◆ **EXERCISE GOAL**
Begin at the line below that holds "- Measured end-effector" and end at the line that holds "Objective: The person", transcribing each line exactly and skipping any picture.

Start of DATASET EXCERPT

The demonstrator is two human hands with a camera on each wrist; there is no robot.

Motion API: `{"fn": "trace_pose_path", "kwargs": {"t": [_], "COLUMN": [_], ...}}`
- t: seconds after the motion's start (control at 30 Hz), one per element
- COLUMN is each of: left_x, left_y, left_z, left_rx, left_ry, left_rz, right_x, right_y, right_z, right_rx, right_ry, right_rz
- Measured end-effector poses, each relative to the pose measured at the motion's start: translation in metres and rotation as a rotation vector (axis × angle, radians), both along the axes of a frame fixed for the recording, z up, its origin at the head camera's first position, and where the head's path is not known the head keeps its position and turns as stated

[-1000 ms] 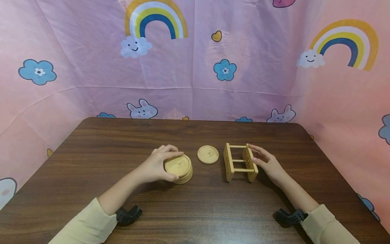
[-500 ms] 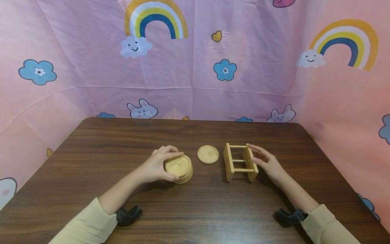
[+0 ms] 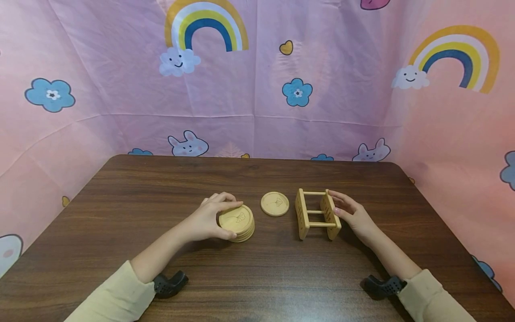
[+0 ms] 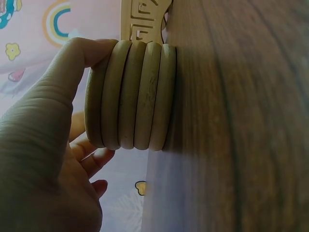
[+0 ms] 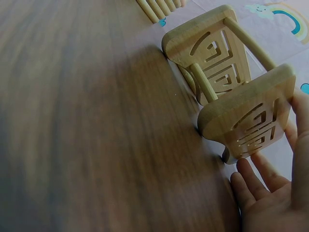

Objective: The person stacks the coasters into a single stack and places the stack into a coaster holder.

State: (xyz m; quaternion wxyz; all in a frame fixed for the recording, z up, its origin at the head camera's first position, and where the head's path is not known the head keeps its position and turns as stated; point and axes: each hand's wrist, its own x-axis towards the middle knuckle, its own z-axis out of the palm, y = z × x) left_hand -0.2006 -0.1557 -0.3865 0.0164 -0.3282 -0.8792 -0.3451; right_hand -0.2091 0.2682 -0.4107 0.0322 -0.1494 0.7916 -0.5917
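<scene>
Scarcely anything has moved: left hand (image 3: 209, 219) pinches the top wooden coaster (image 3: 238, 217), best kept level, while right hand (image 3: 357, 218), fingers relaxed, rests against the wooden rack (image 3: 301, 214).

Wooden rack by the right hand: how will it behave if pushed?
The rack is probably stiff: rods join its side panels. Likely light for its size: open frame, slotted panels. Pushed high up, it might slide or tip on its small feet.
</scene>
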Motion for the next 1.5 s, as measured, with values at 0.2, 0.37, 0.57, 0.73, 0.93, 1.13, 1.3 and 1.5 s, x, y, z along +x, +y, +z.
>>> {"fn": "trace_pose_path", "kwargs": {"t": [0.2,0.37,0.57,0.73,0.93,1.13,1.3,1.5], "left_x": [0.001,0.001,0.000,0.001,0.003,0.006,0.007,0.009], "left_y": [0.001,0.000,-0.001,0.000,0.003,0.008,0.014,0.024], "left_z": [0.001,0.002,0.002,0.005,0.012,0.017,0.019,0.022], "left_rx": [-0.016,-0.024,-0.034,-0.025,0.001,0.038,0.090,0.140], "left_ry": [0.025,0.023,0.023,0.035,0.059,0.070,0.085,0.080], "left_rz": [0.001,0.005,0.004,0.005,0.024,0.051,0.060,0.069], "right_x": [0.000,0.001,0.001,0.000,0.000,0.000,0.001,0.001], "right_y": [0.000,0.000,0.000,0.000,0.000,0.001,0.000,0.000], "right_z": [0.000,0.001,0.001,0.001,0.001,0.001,0.001,0.002], "right_rx": [0.010,0.000,0.012,0.019,0.019,0.015,0.024,0.041], "right_ry": [-0.004,0.000,0.011,0.015,0.023,0.020,0.021,0.021], "right_rz": [-0.003,0.005,0.006,0.000,0.003,0.001,-0.002,-0.003]}}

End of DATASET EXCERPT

◆ **TASK ANSWER**
- Measured end-effector poses, each relative to the pose measured at the motion's start: translation in metres and rotation as a rotation vector (axis × angle, radians), both along the axes of a frame fixed for the recording, z up, its origin at the head camera's first position, and where the head's path is not known the head keeps its position and turns as stated

[-1000 ms] 
[-500 ms] 
[+0 ms] 
[+0 ms] 
[+0 ms] 

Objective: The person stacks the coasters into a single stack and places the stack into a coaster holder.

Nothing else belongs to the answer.